EXERCISE DESCRIPTION:
Each line of the records is to be copied verbatim.

Extracted data entries:
_ _ _ _ _
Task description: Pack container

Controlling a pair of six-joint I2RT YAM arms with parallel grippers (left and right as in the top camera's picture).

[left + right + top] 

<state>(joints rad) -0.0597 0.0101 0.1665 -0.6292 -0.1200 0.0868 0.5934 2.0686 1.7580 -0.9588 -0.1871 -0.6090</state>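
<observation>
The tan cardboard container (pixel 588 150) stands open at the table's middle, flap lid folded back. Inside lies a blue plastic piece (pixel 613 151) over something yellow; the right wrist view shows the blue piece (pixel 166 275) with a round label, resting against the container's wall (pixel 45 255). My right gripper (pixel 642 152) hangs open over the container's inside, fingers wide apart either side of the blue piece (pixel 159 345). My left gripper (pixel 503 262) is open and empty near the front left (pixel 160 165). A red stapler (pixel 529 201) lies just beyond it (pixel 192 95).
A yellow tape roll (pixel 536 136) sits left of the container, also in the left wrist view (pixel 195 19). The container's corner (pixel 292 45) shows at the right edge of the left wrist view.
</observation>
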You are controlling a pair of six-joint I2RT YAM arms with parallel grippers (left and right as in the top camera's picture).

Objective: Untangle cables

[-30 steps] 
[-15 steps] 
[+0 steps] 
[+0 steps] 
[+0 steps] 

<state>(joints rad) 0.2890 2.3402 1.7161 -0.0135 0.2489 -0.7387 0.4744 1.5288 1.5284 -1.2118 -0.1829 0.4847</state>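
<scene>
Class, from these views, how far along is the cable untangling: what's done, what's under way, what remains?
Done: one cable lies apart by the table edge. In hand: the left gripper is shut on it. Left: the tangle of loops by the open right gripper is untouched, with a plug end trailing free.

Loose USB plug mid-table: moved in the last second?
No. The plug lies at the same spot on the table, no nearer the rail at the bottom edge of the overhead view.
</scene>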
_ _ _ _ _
WRITTEN RESPONSE:
Task description: Pack container

Controlling a pair of six-joint I2RT YAM arms with parallel grippers (left and right as in the top camera's picture).

[left + right + top] 

<state>(joints rad) -0.0597 0.0101 0.1665 -0.6292 -0.1200 0.0868 0.5934 2.0686 1.7580 -0.9588 -0.1871 -0.6090</state>
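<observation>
The tan cardboard container (pixel 588 150) stands open at the table's middle, flap lid folded back. Inside lies a blue plastic piece (pixel 613 151) over something yellow; the right wrist view shows the blue piece (pixel 166 275) with a round label, resting against the container's wall (pixel 45 255). My right gripper (pixel 642 152) hangs open over the container's inside, fingers wide apart either side of the blue piece (pixel 159 345). My left gripper (pixel 503 262) is open and empty near the front left (pixel 160 165). A red stapler (pixel 529 201) lies just beyond it (pixel 192 95).
A yellow tape roll (pixel 536 136) sits left of the container, also in the left wrist view (pixel 195 19). The container's corner (pixel 292 45) shows at the right edge of the left wrist view.
</observation>
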You are controlling a pair of six-joint I2RT YAM arms with parallel grippers (left and right as in the top camera's picture).

Objective: Untangle cables

[-30 steps] 
[-15 steps] 
[+0 steps] 
[+0 steps] 
[+0 steps] 

<state>(joints rad) 0.2890 2.3402 1.7161 -0.0135 0.2489 -0.7387 0.4744 1.5288 1.5284 -1.2118 -0.1829 0.4847</state>
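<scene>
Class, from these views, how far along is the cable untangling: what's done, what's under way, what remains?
Done: one cable lies apart by the table edge. In hand: the left gripper is shut on it. Left: the tangle of loops by the open right gripper is untouched, with a plug end trailing free.

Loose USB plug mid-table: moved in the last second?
No. The plug lies at the same spot on the table, no nearer the rail at the bottom edge of the overhead view.
</scene>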

With this, the exercise is complete.